Your task =>
Repeat all of the data word for word so that only the pictures are missing from the copy.

• • • • • • •

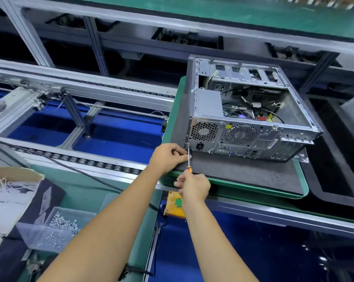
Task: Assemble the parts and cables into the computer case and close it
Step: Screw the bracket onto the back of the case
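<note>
A screw is being driven at the rear lower-left corner of the computer case (247, 110) (side still open), which lies on the grey mat (243, 169); the screwdriver (189, 159) is steadied by the left hand (169, 156), fingers pinched on its shaft, while its handle is gripped by the right hand (193, 187); next, steady turning along the screw's axis seems called for

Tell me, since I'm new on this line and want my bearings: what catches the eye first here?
The open computer case lying on a dark mat, cables showing inside. At its near left corner, the right hand holds an orange-collared screwdriver while the left hand steadies its shaft. A clear screw bin sits lower left.
</note>
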`<state>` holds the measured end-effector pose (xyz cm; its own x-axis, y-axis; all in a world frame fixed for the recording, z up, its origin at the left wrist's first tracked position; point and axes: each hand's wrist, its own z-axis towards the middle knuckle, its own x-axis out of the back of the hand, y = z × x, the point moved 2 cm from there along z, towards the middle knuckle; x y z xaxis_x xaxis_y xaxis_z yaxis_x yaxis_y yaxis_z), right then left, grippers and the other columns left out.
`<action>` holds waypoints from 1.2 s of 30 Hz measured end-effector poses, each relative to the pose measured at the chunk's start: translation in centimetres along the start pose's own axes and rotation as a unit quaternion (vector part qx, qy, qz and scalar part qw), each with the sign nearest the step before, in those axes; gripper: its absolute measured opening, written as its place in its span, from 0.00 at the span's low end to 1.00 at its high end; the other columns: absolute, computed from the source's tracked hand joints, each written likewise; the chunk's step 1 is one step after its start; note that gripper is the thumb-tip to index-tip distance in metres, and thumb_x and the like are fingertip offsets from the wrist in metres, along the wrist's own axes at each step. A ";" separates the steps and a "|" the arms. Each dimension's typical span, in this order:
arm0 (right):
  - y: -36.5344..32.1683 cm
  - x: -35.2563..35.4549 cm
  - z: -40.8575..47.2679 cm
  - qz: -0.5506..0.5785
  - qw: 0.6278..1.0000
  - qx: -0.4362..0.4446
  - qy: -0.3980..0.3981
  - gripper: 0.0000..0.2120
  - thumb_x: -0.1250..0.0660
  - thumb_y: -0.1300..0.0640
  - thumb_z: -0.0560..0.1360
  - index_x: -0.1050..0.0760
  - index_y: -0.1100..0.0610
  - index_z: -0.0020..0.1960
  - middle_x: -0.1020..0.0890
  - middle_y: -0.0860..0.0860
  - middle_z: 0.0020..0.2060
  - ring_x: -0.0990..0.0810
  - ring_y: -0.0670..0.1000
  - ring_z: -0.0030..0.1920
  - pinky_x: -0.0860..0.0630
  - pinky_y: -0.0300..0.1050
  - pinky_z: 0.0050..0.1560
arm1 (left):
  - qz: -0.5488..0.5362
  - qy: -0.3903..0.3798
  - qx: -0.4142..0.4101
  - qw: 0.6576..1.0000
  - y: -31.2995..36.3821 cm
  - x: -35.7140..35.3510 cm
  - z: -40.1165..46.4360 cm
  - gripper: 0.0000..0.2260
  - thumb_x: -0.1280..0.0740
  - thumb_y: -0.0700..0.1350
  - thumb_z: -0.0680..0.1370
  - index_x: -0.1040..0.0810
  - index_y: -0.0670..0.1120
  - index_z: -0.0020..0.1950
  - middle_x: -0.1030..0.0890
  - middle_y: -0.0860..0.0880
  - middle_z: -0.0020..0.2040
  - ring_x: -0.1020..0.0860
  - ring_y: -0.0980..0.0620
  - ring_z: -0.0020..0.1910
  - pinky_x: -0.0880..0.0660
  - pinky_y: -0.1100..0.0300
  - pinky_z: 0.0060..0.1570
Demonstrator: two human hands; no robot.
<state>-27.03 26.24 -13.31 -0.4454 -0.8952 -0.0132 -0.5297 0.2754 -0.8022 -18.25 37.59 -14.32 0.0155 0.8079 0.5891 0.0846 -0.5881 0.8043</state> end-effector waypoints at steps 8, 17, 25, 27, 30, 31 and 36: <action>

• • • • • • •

The answer =>
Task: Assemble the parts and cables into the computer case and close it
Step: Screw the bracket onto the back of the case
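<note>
A screw is being driven at the rear lower-left corner of the computer case (247, 110) (side still open), which lies on the grey mat (243, 169); the screwdriver (189, 159) is steadied by the left hand (169, 156), fingers pinched on its shaft, while its handle is gripped by the right hand (193, 187); next, steady turning along the screw's axis seems called for

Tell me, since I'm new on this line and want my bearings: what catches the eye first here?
The open computer case lying on a dark mat, cables showing inside. At its near left corner, the right hand holds an orange-collared screwdriver while the left hand steadies its shaft. A clear screw bin sits lower left.
</note>
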`<state>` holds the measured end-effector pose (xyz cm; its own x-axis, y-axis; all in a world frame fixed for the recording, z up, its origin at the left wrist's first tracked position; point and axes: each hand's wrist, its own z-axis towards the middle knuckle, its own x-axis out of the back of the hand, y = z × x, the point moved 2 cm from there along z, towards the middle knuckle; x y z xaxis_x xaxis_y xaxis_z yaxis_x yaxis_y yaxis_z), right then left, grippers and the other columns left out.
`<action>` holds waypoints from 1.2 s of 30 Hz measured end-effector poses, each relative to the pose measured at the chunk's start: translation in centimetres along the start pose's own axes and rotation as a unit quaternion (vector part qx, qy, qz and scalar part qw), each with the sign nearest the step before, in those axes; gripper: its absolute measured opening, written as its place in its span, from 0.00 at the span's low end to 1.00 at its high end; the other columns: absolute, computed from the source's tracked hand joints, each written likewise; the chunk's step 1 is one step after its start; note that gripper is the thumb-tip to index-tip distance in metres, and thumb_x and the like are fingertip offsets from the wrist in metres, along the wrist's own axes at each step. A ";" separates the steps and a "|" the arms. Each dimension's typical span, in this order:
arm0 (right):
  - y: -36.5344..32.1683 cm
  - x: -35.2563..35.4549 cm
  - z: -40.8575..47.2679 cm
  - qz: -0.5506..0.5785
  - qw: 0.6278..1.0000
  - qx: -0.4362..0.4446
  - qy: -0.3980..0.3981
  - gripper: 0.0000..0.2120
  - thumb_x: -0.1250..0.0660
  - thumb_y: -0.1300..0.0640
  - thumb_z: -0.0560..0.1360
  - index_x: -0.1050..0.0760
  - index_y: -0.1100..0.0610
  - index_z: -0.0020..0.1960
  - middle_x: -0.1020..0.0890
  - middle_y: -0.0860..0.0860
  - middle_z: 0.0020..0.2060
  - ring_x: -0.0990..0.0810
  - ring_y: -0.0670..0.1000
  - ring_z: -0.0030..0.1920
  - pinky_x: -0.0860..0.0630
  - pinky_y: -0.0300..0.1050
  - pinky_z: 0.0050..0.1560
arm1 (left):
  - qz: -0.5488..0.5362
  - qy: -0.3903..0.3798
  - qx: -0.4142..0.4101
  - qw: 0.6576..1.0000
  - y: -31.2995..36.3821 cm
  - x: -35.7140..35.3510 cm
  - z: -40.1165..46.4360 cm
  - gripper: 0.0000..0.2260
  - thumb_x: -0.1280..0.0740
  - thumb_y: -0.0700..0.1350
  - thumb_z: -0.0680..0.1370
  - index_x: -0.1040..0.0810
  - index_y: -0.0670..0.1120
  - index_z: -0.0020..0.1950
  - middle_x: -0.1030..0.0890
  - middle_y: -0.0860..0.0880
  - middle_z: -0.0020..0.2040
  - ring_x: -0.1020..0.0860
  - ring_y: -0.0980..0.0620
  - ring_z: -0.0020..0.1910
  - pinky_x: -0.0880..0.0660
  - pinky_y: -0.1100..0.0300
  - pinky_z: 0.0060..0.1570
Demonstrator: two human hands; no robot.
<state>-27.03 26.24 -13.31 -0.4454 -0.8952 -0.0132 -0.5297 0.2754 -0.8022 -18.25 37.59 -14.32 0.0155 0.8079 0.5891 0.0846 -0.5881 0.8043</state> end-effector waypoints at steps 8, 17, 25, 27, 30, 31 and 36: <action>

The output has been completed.